* _Activity_:
Which lines of the data below hold "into"? Copy each of them.

* _Provided material_:
• • • •

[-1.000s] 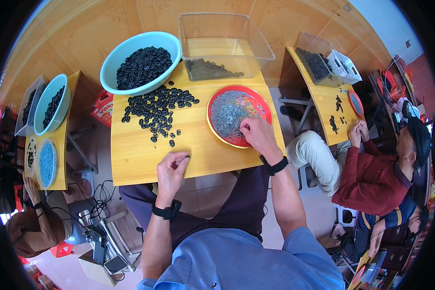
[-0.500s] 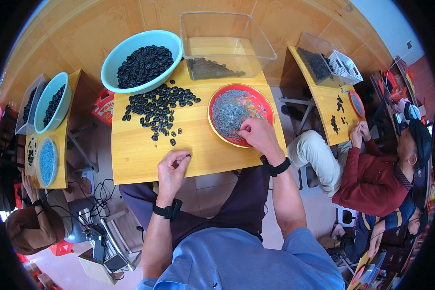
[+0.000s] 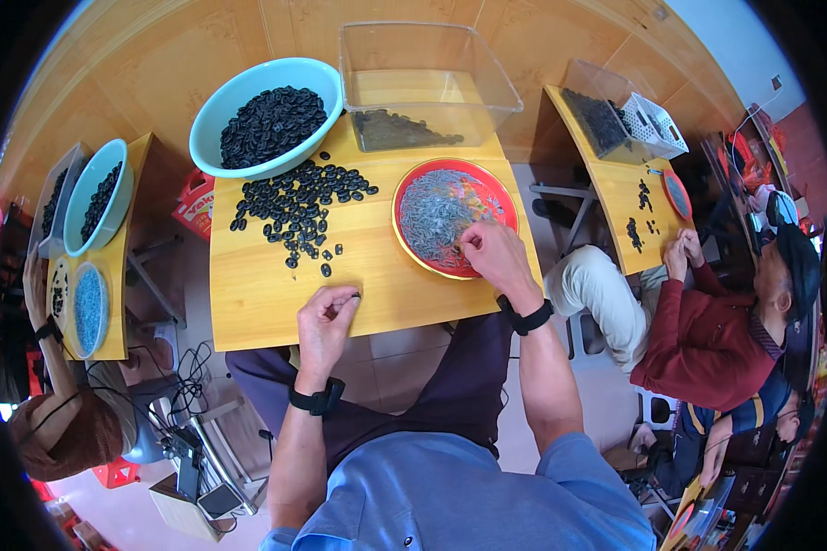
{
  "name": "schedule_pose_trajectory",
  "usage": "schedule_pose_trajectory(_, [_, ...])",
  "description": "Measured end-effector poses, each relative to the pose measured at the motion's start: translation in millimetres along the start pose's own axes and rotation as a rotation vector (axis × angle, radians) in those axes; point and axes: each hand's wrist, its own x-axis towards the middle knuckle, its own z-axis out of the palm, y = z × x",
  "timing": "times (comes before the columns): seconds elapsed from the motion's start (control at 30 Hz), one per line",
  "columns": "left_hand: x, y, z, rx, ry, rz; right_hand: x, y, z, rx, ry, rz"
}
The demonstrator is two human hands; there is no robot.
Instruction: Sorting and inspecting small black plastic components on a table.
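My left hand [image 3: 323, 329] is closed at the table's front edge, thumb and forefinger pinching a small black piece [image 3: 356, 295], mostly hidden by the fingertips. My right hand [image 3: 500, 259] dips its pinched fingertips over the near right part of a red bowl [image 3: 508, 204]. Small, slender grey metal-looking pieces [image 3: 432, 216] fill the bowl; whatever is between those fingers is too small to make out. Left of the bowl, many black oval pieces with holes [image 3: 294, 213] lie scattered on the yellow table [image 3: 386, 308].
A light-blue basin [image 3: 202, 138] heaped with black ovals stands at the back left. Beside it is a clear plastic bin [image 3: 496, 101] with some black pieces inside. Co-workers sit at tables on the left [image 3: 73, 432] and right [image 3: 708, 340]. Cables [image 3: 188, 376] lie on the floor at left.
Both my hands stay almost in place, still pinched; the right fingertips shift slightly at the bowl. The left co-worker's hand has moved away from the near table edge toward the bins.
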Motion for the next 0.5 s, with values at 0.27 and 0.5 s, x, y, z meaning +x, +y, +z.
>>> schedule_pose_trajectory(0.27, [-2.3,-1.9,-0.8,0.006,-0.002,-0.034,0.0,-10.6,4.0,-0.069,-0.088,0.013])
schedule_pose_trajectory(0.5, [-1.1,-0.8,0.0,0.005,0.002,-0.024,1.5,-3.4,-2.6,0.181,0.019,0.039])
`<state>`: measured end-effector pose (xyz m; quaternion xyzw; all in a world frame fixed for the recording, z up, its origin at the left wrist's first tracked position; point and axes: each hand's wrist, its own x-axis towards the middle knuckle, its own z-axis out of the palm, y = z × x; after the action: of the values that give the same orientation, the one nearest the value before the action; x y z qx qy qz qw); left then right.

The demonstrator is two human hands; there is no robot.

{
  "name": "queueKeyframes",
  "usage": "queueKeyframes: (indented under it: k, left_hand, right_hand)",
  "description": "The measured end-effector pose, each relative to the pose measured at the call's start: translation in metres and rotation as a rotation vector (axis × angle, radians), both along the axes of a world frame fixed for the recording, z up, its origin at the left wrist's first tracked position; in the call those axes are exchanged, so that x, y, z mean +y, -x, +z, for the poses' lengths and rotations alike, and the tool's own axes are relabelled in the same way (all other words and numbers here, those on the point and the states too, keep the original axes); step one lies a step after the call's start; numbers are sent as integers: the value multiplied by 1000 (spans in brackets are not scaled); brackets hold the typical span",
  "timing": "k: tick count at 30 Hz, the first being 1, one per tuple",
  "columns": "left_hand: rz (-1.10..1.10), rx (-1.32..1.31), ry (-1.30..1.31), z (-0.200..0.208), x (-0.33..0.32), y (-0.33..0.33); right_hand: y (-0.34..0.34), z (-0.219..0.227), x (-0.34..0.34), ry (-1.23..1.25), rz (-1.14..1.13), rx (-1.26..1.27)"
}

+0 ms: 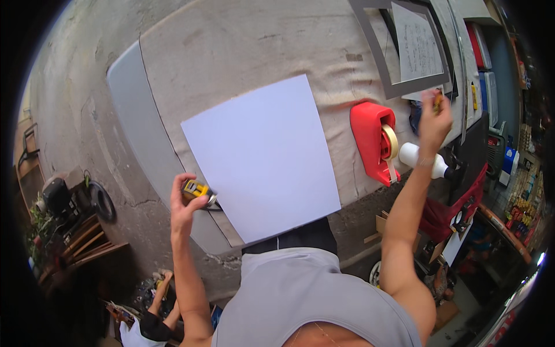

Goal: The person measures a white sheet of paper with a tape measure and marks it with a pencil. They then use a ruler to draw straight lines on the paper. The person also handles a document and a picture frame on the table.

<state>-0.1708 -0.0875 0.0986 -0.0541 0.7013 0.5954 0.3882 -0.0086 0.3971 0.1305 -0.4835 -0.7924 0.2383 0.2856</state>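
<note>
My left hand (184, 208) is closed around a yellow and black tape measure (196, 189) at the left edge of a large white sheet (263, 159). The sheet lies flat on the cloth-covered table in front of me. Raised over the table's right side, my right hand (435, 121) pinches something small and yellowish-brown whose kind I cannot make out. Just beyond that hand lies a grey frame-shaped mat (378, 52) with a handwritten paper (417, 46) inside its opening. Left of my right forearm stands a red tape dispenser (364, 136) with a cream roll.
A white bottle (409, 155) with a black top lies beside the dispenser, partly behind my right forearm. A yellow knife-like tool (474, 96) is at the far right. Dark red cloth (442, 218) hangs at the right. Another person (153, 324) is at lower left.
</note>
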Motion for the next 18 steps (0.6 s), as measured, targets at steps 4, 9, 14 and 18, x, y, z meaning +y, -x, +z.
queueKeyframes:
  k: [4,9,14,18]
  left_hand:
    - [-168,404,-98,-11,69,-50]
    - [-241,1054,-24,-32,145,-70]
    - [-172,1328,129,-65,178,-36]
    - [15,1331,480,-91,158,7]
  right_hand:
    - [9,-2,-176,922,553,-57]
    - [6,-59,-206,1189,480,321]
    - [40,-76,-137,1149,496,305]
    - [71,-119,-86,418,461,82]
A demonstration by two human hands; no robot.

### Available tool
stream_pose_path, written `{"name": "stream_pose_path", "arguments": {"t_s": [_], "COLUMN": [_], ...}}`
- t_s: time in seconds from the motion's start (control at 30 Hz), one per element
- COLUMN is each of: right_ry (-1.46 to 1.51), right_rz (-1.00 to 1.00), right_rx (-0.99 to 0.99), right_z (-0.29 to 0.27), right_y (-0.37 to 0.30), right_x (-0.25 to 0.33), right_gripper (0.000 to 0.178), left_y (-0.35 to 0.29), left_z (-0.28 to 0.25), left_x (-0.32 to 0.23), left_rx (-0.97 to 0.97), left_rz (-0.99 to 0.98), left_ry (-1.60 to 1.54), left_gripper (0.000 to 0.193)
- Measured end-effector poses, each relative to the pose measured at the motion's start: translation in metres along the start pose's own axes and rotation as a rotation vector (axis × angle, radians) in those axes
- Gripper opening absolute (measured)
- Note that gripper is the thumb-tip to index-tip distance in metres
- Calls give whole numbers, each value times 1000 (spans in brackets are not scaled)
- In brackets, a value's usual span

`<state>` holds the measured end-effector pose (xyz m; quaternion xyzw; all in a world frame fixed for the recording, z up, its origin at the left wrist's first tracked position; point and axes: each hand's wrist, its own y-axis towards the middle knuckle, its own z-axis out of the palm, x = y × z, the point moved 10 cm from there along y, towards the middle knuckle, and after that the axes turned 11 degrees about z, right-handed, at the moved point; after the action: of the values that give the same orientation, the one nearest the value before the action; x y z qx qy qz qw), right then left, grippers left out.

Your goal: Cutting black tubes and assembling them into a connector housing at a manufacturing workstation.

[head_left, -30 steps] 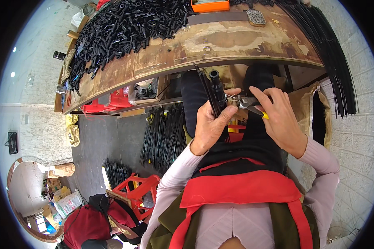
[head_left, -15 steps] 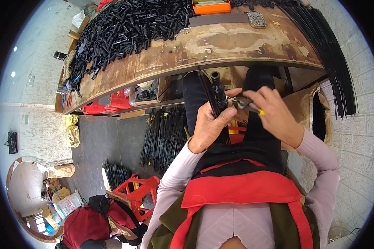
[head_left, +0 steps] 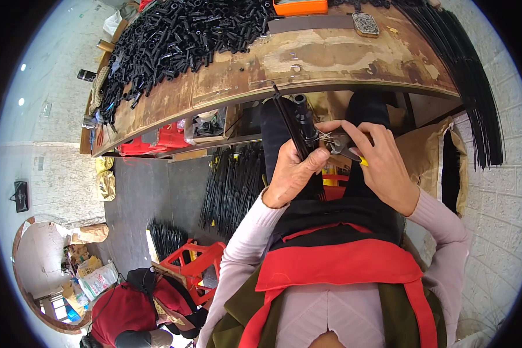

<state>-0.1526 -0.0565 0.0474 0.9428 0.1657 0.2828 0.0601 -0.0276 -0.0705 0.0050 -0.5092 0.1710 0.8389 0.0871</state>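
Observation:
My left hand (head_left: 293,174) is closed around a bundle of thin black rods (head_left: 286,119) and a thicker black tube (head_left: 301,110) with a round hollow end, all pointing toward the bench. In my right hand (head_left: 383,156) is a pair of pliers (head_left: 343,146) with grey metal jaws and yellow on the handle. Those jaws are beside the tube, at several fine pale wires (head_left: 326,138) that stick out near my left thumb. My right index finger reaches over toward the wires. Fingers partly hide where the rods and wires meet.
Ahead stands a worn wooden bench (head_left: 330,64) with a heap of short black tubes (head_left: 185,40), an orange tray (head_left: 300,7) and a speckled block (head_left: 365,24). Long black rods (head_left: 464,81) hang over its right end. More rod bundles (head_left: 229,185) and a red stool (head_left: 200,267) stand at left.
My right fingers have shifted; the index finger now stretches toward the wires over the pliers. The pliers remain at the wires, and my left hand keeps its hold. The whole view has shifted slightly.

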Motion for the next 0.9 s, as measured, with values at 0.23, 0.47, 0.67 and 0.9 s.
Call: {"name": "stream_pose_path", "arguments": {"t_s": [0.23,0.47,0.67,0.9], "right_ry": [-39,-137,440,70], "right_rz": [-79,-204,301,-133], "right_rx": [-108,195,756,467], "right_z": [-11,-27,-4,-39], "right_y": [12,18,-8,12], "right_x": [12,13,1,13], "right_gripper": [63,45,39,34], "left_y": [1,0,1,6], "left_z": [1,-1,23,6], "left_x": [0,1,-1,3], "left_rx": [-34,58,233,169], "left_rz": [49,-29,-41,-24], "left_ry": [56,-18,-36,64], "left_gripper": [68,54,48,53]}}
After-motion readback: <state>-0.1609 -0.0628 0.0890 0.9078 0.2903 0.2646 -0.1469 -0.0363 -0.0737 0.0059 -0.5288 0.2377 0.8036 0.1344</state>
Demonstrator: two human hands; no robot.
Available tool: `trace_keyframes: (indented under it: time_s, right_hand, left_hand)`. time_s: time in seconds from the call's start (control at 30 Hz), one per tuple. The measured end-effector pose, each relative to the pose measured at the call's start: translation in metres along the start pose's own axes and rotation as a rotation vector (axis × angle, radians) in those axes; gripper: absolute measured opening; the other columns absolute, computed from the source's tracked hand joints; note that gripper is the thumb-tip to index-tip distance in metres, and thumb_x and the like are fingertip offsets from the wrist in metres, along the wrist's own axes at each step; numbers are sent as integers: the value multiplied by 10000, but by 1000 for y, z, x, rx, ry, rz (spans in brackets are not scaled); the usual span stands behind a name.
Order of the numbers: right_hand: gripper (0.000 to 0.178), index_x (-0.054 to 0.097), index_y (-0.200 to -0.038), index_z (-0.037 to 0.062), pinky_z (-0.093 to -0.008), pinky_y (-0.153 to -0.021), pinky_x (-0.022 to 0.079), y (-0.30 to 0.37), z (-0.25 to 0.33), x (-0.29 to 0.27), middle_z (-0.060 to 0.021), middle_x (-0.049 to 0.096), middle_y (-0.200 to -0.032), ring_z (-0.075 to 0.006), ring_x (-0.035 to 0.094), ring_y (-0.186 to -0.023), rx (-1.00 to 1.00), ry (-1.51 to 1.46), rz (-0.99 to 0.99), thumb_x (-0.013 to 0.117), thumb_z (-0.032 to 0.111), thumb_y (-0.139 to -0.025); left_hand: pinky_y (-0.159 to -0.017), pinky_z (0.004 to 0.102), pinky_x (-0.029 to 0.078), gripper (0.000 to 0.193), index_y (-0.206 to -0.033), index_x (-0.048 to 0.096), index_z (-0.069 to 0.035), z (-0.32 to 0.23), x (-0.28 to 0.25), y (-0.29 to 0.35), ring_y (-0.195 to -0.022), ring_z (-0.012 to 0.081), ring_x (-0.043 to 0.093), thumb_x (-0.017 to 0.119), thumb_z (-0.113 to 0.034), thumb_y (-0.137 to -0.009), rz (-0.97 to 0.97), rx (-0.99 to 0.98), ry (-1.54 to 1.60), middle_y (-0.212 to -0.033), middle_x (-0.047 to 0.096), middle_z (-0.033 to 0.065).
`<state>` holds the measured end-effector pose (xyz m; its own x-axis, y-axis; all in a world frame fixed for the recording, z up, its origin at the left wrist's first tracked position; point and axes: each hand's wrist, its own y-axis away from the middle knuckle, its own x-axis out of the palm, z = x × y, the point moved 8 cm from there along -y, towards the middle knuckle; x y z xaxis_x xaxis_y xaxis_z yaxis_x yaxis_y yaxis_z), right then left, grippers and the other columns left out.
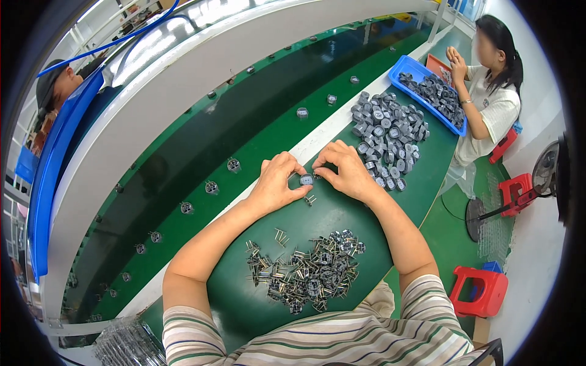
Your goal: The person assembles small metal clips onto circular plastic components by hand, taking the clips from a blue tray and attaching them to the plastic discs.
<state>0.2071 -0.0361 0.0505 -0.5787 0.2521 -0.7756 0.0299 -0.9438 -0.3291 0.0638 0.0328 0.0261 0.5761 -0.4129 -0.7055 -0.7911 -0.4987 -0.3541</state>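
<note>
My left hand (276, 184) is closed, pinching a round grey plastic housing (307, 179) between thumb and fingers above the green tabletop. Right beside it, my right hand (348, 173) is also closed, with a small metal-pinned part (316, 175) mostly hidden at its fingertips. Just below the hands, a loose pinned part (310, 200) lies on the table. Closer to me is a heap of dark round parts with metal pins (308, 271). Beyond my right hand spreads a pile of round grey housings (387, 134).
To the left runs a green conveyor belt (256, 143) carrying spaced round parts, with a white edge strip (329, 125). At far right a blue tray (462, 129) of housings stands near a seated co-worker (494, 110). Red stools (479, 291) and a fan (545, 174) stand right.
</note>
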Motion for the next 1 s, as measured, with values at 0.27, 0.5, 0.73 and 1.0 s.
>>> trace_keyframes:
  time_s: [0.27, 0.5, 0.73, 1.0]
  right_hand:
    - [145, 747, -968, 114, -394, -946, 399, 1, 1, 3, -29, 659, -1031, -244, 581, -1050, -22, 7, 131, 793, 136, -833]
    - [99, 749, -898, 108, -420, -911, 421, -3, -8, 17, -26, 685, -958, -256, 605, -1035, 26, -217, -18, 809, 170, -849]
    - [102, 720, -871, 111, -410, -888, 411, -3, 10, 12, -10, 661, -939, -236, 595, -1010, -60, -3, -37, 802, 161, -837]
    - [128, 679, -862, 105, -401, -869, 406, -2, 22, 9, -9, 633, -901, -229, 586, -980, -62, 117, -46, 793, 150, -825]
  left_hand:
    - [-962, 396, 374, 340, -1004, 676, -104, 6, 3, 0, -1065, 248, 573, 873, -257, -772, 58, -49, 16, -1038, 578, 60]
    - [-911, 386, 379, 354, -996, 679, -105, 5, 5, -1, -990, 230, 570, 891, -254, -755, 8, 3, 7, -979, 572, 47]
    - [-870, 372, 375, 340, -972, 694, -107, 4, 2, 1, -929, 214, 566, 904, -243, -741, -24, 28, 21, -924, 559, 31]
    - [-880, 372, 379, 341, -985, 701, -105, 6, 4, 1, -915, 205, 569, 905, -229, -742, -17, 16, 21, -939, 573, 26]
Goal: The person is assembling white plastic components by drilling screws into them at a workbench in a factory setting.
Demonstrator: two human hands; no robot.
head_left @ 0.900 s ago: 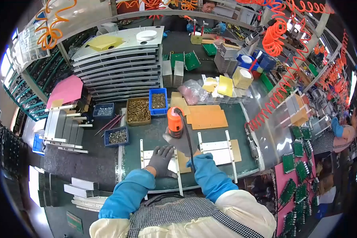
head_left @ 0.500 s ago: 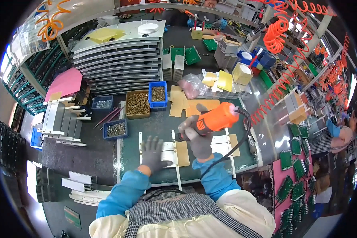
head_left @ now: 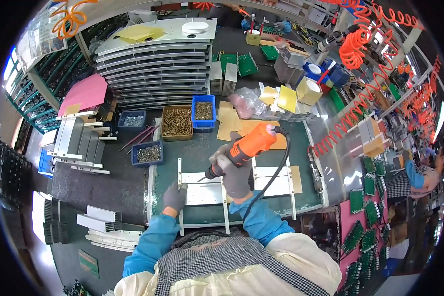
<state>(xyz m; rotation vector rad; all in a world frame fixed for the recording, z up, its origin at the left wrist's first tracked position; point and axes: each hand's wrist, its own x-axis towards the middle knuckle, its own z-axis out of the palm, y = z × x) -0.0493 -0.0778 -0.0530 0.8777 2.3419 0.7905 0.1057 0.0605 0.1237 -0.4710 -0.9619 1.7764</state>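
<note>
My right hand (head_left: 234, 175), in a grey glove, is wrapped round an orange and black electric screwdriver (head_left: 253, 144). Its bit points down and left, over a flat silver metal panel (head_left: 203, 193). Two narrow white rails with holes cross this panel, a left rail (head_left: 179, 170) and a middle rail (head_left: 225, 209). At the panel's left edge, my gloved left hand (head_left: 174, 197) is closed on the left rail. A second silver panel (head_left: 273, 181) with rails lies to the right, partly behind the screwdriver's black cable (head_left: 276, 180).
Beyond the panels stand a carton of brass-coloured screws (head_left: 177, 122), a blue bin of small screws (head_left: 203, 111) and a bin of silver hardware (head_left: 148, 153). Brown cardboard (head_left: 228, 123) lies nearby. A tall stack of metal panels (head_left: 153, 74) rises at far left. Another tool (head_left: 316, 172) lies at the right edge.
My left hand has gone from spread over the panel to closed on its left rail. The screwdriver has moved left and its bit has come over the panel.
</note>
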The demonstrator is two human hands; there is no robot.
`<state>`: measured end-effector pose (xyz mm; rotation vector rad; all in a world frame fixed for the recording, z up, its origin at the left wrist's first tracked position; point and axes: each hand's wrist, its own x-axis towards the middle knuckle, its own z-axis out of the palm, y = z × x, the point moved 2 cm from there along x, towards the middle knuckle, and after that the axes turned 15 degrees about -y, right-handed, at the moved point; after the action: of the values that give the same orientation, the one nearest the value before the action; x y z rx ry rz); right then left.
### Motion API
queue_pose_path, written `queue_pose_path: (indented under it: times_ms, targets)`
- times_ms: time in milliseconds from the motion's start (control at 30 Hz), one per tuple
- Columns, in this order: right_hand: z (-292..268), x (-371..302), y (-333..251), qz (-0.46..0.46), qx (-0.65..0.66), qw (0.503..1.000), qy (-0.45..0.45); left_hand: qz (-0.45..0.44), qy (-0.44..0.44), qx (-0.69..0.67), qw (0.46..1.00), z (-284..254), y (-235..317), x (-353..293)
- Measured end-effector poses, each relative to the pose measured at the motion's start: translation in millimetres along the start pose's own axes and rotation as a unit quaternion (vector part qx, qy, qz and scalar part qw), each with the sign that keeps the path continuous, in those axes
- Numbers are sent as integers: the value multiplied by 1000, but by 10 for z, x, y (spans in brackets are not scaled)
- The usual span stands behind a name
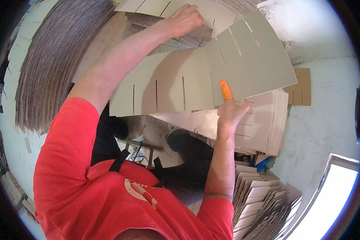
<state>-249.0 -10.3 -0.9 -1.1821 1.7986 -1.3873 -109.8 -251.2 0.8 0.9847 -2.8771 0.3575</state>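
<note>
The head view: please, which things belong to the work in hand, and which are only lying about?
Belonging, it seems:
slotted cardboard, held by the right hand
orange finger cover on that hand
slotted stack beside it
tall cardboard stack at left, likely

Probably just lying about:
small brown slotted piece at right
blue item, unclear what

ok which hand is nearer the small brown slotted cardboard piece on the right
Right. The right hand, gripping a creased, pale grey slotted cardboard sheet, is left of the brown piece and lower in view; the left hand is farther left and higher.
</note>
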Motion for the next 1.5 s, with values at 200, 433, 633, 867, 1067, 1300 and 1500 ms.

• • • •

* _Answer space_:
Your goal: Cutting black tubes and assembling them into a connector housing at a manufacturing workstation.
Goal: The person is assembling white plastic components by drilling screws into them at a workbench in a factory setting.

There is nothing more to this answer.